The most challenging thing about raising a family on tour back then, according to Rankin, whose son Tuey grew up with Robin on the LPGA circuit, was getting trustworthy daycare. Players would phone ahead to competitions in the hopes of receiving assistance.
“I’m sure it deterred some individuals from playing professional golf at the start,” Rankin said, “but it’s grown so terrific for players as time has gone on.” … I’m not saying we strolled to the golf course barefoot in the snow, but it was a completely different experience.”
Maxwell Berning’s daughter Cindy was born seven years after Robin, and during the summers, Tuesday afternoons and Wednesdays were days when the Berning family would do something together. Their favorite stops included a chocolate factory tour in Hershey, Pennsylvania, and the Smithsonian museums in Washington, D.C.
One of the most memorable family travel mishaps occurred when a 12-year-old Robin and a 5-year-old Cindy, traveling alone, boarded a plane bound for Columbus, Ohio, instead of Tulsa, Oklahoma.
When everyone arrived in Tulsa, Maxwell Berning quipped that the sisters should fly to London or somewhere more interesting the next time they get on the wrong airline.
“I tell you what, they grow up fast,” Maxwell Berning said of life on the road.
Robin began golf at the age of 14 and played on the boys team in high school on the Big Island of Hawaii before enrolling at San Jose State University.

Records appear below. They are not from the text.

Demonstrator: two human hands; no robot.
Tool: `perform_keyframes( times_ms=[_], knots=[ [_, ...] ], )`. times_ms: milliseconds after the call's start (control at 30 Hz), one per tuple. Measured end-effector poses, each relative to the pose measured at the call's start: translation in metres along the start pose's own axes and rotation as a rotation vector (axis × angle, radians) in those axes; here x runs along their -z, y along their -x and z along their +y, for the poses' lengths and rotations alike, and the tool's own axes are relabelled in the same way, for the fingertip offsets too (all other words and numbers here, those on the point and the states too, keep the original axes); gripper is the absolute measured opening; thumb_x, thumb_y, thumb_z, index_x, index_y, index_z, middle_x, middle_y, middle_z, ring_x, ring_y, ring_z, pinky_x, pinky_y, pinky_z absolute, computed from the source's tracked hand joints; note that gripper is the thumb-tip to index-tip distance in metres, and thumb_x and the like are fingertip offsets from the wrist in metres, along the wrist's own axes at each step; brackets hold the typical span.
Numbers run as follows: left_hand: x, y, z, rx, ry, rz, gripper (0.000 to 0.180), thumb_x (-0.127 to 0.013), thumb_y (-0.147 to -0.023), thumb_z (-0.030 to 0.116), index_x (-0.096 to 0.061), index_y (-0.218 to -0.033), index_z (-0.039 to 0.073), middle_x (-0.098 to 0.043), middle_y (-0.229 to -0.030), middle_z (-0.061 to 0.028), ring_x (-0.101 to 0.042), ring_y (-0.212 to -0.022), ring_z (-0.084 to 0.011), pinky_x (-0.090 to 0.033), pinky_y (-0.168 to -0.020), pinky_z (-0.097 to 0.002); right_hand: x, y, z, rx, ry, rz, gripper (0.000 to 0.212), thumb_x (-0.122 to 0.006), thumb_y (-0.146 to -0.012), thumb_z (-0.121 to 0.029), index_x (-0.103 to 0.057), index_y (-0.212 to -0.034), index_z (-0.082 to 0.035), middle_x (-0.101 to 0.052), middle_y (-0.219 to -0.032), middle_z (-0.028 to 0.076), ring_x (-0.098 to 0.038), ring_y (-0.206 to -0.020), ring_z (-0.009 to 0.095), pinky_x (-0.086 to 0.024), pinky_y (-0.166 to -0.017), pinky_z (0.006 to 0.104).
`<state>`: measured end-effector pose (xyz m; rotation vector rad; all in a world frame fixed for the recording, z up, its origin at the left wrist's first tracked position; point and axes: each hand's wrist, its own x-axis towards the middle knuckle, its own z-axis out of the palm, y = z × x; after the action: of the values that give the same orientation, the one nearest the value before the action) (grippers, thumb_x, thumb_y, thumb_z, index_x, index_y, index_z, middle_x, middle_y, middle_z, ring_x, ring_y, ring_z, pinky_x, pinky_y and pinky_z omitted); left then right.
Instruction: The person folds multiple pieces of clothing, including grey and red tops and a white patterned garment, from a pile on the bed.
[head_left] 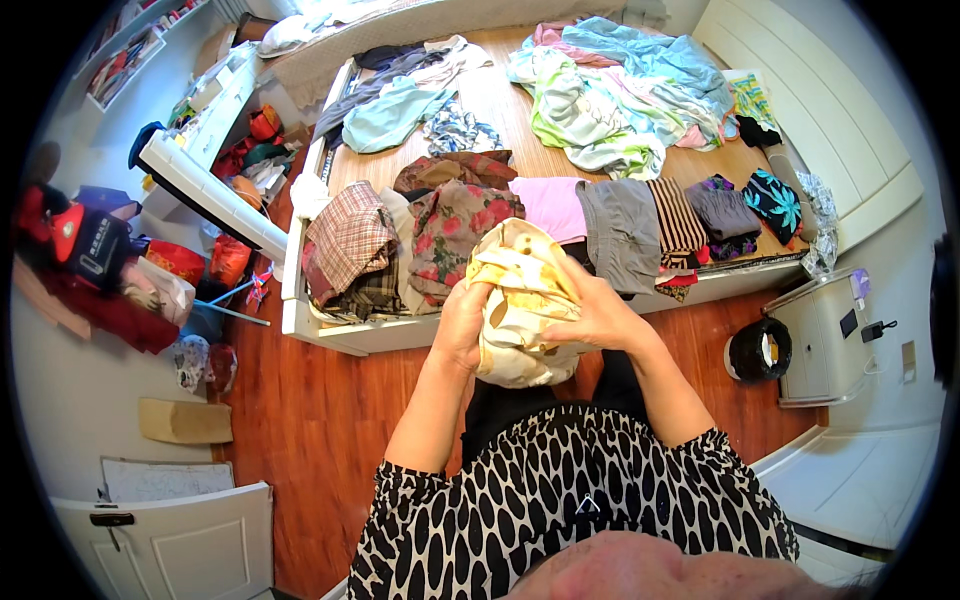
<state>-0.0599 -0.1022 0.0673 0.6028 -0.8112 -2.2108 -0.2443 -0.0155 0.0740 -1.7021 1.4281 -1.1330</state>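
Note:
Between both hands, in front of my body, is a bunched cream and yellow patterned cloth (515, 270), likely a garment, though its kind does not show. My left hand (462, 322) grips its left side. On the right side my right hand (598, 308) holds it with the fingers pressed against the fabric. Just beyond lies a row of folded clothes along the bed's near edge: a plaid shirt (352, 228), a rose-print garment (465, 230), a pink piece (548, 207), grey shorts (620, 225), a striped garment (677, 215) and a black one with blue leaves (772, 203).
Loose bedding (590, 110) and loose clothes (400, 105) lie farther back on the wooden bed board (490, 95). A black-lined bin (758, 350) and a white cabinet (835, 340) stand at the right. Bags hang at the left, above a beige box (185, 421); a white door (185, 545) is lower left.

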Motion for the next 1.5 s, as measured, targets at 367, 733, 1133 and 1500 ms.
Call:
perform_keyframes(
  times_ms=[367, 733, 1133, 1500],
  knots=[
    [-0.008, 0.0, -0.009, -0.092, -1.805, -0.134, 0.032, -0.073, -0.071, 0.018, -0.063, -0.098, 0.004, -0.066, -0.091, -0.0196, -0.064, -0.084, -0.037, -0.052, -0.075, -0.0431, 0.016, -0.001, 0.008, -0.154, -0.673, -0.134, 0.022, -0.054, -0.089, -0.009, -0.064, -0.107, 0.002, -0.067, -0.094, 0.002, -0.06, -0.082, 0.006, -0.049, -0.072, 0.0218],
    [0.024, -0.012, -0.004, -0.151, -0.437, -0.098, 0.025, -0.049, -0.088, 0.0, -0.061, -0.109, -0.002, -0.066, -0.102, -0.0048, -0.06, -0.092, -0.0118, -0.048, -0.082, -0.0269, 0.007, 0.002, 0.025, -0.109, 0.118, -0.29, 0.049, -0.072, -0.079, -0.017, -0.054, -0.12, 0.002, -0.066, -0.096, 0.009, -0.058, -0.085, 0.012, -0.047, -0.08, 0.0301],
    [0.029, -0.007, -0.015, 0.117, -0.953, -0.354, 0.046, -0.071, -0.08, 0.014, -0.056, -0.12, -0.002, -0.064, -0.108, -0.0041, -0.056, -0.095, -0.0091, -0.046, -0.085, -0.0254, 0.013, -0.002, 0.025, -0.331, -1.098, -0.008, 0.023, -0.052, -0.09, -0.004, -0.059, -0.11, 0.004, -0.067, -0.102, 0.011, -0.067, -0.088, 0.015, -0.056, -0.076, 0.0273],
    [0.024, 0.005, -0.019, 0.192, 0.325, -0.21, 0.038, -0.045, -0.099, 0.02, -0.045, -0.131, 0.0, -0.057, -0.125, -0.0161, -0.06, -0.11, -0.0269, -0.049, -0.095, -0.0401, 0.006, -0.003, 0.035, -0.093, 0.068, 0.185, 0.025, -0.063, -0.088, -0.017, -0.063, -0.105, 0.002, -0.066, -0.094, 0.005, -0.06, -0.085, 0.013, -0.049, -0.077, 0.0278]
  ],
)
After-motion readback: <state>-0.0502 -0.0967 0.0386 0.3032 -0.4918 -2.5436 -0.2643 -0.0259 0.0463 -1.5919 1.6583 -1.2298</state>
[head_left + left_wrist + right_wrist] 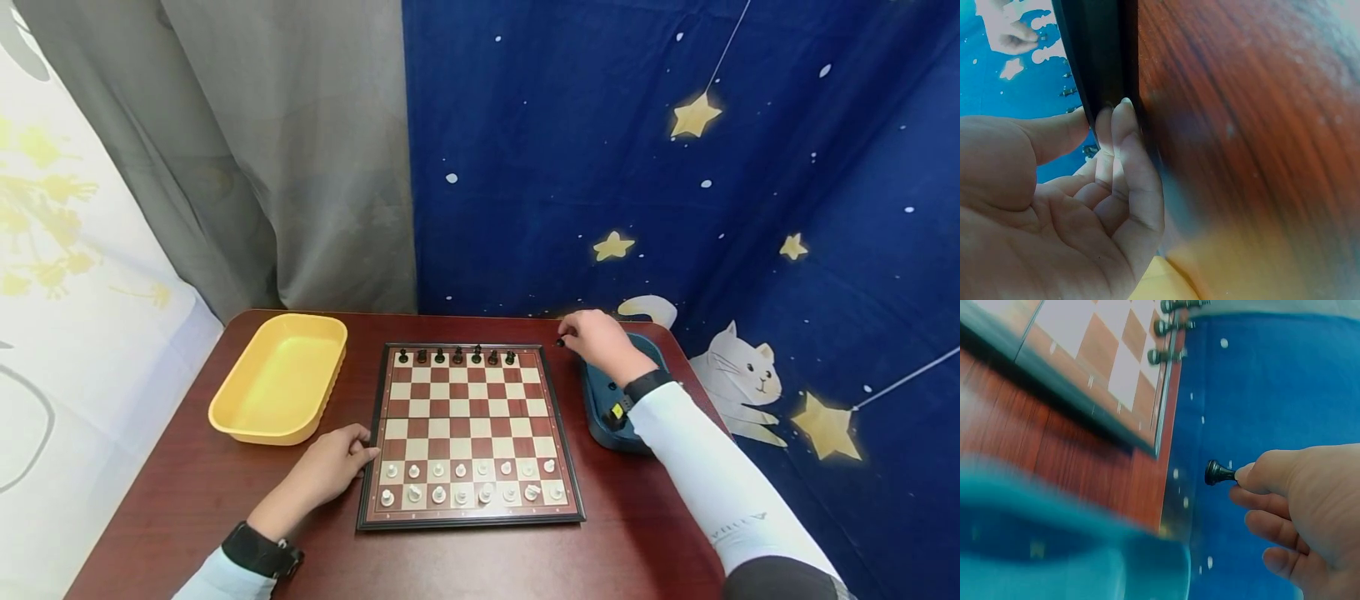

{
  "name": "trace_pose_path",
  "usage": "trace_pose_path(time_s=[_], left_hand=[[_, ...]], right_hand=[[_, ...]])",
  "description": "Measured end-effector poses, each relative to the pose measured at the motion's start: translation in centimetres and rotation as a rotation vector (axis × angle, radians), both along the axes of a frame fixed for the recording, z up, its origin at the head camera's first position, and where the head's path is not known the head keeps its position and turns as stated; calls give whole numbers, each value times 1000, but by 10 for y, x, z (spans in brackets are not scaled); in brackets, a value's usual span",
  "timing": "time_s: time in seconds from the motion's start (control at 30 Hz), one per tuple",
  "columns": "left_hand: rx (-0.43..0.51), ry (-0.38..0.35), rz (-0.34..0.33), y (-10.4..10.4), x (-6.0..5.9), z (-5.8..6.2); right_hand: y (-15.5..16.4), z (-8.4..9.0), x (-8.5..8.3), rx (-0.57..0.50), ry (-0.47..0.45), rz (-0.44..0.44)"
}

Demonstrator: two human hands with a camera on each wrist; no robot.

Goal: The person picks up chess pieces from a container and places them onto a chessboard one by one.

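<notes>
In the head view the chessboard [460, 428] lies on the table, with several black pieces [458, 356] along its far row, ending one square short of the right corner. White pieces [461, 496] fill the two near rows. My left hand [330, 465] holds the board's left edge, thumb over the frame and fingers against its side, as the left wrist view shows. Thumb and index finger of my right hand [602, 343] pinch a black chess piece [1215, 473] by its top, base pointing away from the fingertips. That hand is raised beside the board's far right corner, over the blue tray's edge.
The blue tray [594, 417] stands right of the board, partly hidden under the right forearm, with a few dark pieces inside. A yellow tray [281, 379] sits at the back left. Curtains [510, 167] hang behind the table.
</notes>
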State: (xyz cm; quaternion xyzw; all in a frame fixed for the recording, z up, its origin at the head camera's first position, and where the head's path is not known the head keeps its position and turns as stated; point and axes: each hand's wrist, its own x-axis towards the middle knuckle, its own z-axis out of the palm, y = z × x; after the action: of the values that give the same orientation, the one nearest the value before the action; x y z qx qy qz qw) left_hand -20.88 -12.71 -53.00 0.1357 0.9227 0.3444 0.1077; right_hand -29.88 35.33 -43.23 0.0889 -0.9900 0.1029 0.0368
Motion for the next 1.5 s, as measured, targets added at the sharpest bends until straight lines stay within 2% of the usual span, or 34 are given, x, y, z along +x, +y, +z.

However, the competition was so fierce there that she switched to Ohio State to play for Therese Hession, a former LPGA player.
At the Konica San Jose Classic in 1989, Susie and Robin became the first mother-daughter team to compete in the same LPGA event.
Robin wasn’t prepared for the amount of press that followed her and her mother that week after she qualified for the Rochester Invitational on Monday, where Cindy caddied for her.
“That was my starting point for trying to think of anything else to accomplish,” Robin explained.
Maxwell Berning has worked as an instructor at The Reserve Club in Palm Springs, California, for the past 20 years, and roughly 10 members, including her two daughters and two grandchildren, are making the cross-country trek to Ponte Vedra for the induction ceremony.
Robin wasn’t sure what to make of her mother’s inclusion in the same Hall of Fame class as Tiger Woods at first.
“To be honest, I believe it’s an honor,” Robin stated. “That people outside of our tiny group of acquaintances believe what she’s accomplished in her life validates, that it stands tall enough in the eyes of others that she belongs standing next to Tiger.”